Utilizing a bag-based program for trash and food waste may help facilitate a shift to PAYT unit-based pricing in West Haven, and in other Connecticut communities initiating food waste recycling. Evaluating options is part of the DEEP food waste pilot grants. “Standardizing the bags, and pricing them so that trash is more expensive than food waste, incentivizes recycling for both organics and recyclables,” notes Brown, who specializes in unit-based pricing strategies. “The increases in cost of disposal, e.g., incineration or out-of-state landfills, are built into the cost of the trash bag, and help offset the cost of the organics and recycling streams. This bag-based cocollection model is widely used in countries like Norway, Sweden, France and Belgium. Some facilities employ optical sorting equipment versus manual labor to separate bags of trash and organics, which dramatically reduces the cost of cocollection — savings that can be passed on to the households serviced by the program.”
Another consideration when evaluating options is the carbon footprint of each food waste recycling solution, including anaerobic digestion, incineration and composting. For example, notes Colter, both Quantum Biopower and the Bridgeport incinerator generate electricity, which has associated carbon emissions. “Composting has its own carbon footprint, but it is less than incineration and large-scale biodigestion,” he says. “In a perfect world, households would put the food waste in their own backyard bin. But West Haven, like many communities, is very much a community which accepts that government provides waste management.”
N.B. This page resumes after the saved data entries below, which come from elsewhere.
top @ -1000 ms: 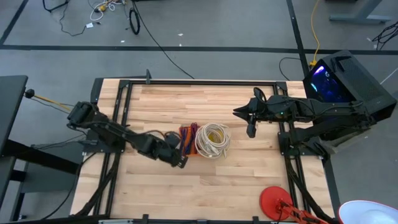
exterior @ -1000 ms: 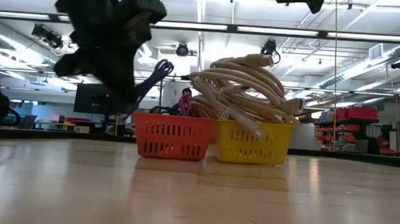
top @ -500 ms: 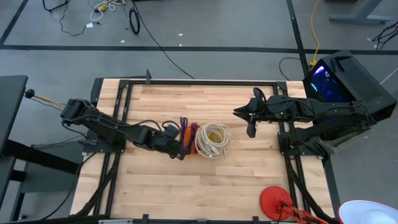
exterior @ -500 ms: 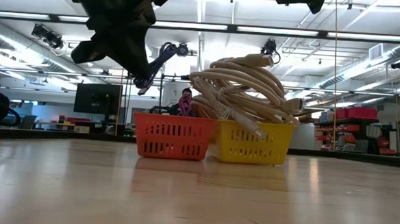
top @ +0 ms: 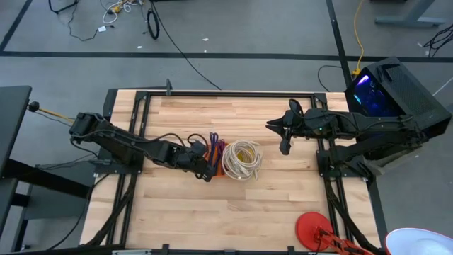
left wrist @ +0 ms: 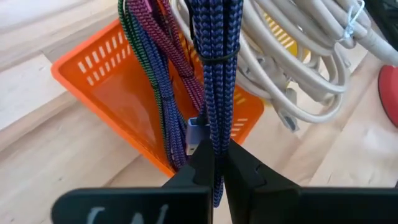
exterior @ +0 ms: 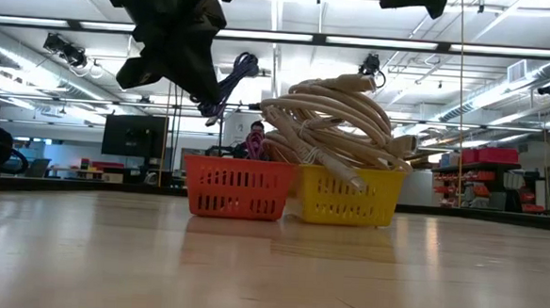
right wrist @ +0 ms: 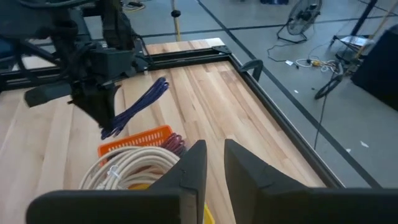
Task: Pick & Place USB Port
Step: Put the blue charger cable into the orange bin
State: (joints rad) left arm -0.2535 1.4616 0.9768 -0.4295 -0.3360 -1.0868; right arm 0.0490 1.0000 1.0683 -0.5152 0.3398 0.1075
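Observation:
My left gripper (top: 206,168) (left wrist: 214,163) is shut on a tied bundle of blue braided USB cable (left wrist: 214,74) (exterior: 232,76), held in the air above the orange basket (top: 213,159) (exterior: 236,186). That basket stands on the table and holds purple, green and maroon cables (left wrist: 158,93). Beside it, toward the table's right, a yellow basket (exterior: 348,197) is heaped with beige cables (top: 242,159). My right gripper (top: 284,146) (right wrist: 214,163) waits high over the table's right part, open by a narrow gap and touching nothing. My left gripper pinches the blue cable bundle between its two fingers near one end (left wrist: 215,146), where a plug (left wrist: 194,134) sits beside the fingers. The rest of the bundle (exterior: 237,72) sticks out past the fingertips, lifted clear above the orange basket.
A red round object (top: 312,229) lies at the table's near right corner, with a white bowl (top: 419,241) off the table beyond it. Black frame rails (top: 141,113) run along the table's sides. Bare wood (top: 212,212) lies on the near side of the baskets.
My left gripper has risen and moved from the near side of the orange basket toward its far side and the table's right, carrying the blue cable bundle higher over the basket. It has stayed shut on the cable.

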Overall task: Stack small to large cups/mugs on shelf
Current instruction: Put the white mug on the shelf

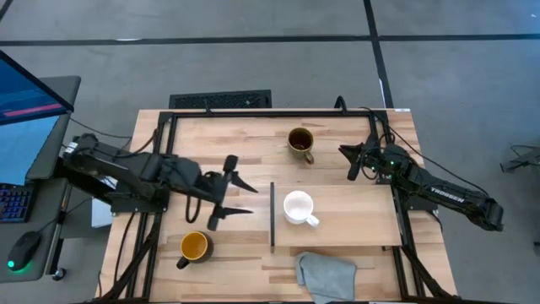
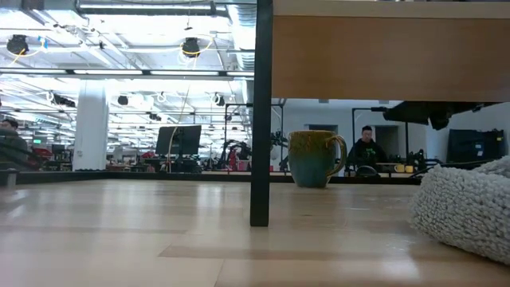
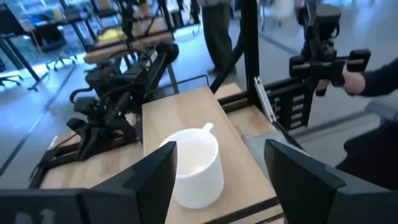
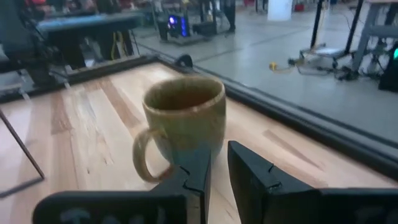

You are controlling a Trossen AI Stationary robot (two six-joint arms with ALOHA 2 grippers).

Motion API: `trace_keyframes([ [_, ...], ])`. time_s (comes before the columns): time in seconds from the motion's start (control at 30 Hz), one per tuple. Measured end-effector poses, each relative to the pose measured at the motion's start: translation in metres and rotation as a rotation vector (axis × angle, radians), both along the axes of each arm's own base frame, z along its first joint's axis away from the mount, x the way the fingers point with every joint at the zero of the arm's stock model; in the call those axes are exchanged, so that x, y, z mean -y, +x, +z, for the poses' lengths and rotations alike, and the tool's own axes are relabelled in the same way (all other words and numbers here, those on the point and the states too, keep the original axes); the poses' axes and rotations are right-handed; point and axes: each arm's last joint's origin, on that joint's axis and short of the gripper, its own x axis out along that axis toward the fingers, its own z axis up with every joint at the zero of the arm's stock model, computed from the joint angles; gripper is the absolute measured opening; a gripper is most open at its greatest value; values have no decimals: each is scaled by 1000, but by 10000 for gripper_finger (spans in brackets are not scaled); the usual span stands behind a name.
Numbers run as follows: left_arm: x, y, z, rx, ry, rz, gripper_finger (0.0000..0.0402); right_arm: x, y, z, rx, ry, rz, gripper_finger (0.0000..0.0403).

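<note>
A small white mug (image 1: 298, 207) stands upright on the light-wood shelf (image 1: 354, 211), near the end with the dark strip (image 1: 272, 215). My left gripper (image 1: 239, 195) is open and empty just left of that strip. It faces the white mug (image 3: 193, 165) without touching it. An olive-brown mug (image 1: 300, 142) stands on the table at the far side and also shows in the low view (image 2: 316, 158). My right gripper (image 1: 348, 162) is to its right with its fingers narrowly apart, pointing at this mug (image 4: 185, 115) but clear of it. A black mug with a yellow inside (image 1: 194, 247) stands near the front left.
A crumpled grey cloth (image 1: 325, 274) lies at the table's near edge, in front of the shelf. A dark shelf leg (image 2: 260, 112) stands on the table. A person's hand (image 3: 351, 74) shows beyond the table. A monitor and keyboard (image 1: 17, 203) sit off the table's left.
</note>
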Motion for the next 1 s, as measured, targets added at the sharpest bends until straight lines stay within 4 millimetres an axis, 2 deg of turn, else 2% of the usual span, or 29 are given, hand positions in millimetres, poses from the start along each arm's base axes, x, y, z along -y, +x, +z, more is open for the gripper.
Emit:
trace_keyframes([
  [0.2,-6,-19,-53,93,-46,-2,233,0,1,3,31,-17,11,76],
  [0.43,-8,-23,-98,83,-31,14,233,-1,2,9,100,6,50,76],
  [0.57,-10,-26,-113,92,-31,27,233,-4,3,25,143,-14,149,76],
  [0.67,-12,-28,-124,71,5,77,233,-9,3,40,183,-18,308,76],
  [0.8,-16,-31,-137,51,-47,174,233,-18,4,58,228,-5,494,76],
  [1.0,-22,-37,-154,93,-91,219,233,-33,0,87,173,-14,609,71],
])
The City of West Haven has been conducting a food waste composting pilot at its leaf and yard trimmings composting facility, funded in part by a grant from the U.S. Department of Agriculture’s Natural Resources Conservation Service Urban Farming program and the Connecticut Recyclers Coalition. The city utilized a modular extended aerated static pile (EASP) unit supplied as a demonstration project by Atlas Organics. “The pilot was very successful,” says Colter. “After the Atlas demonstration concluded, we opted to build our own EASPs and are now logging data for the project. We are very confident we can manage residential food waste right here in West Haven if the state develops a permit system for such an operation. The barrier to managing our own food waste is plastic contamination. The scale of a biodigester is large enough to afford the expensive waste separation equipment and labor to get plastic contamination out of the food waste. This would be cost prohibitive at our composting scale. We would need 100% consumer cooperation to make this work in a composting model.”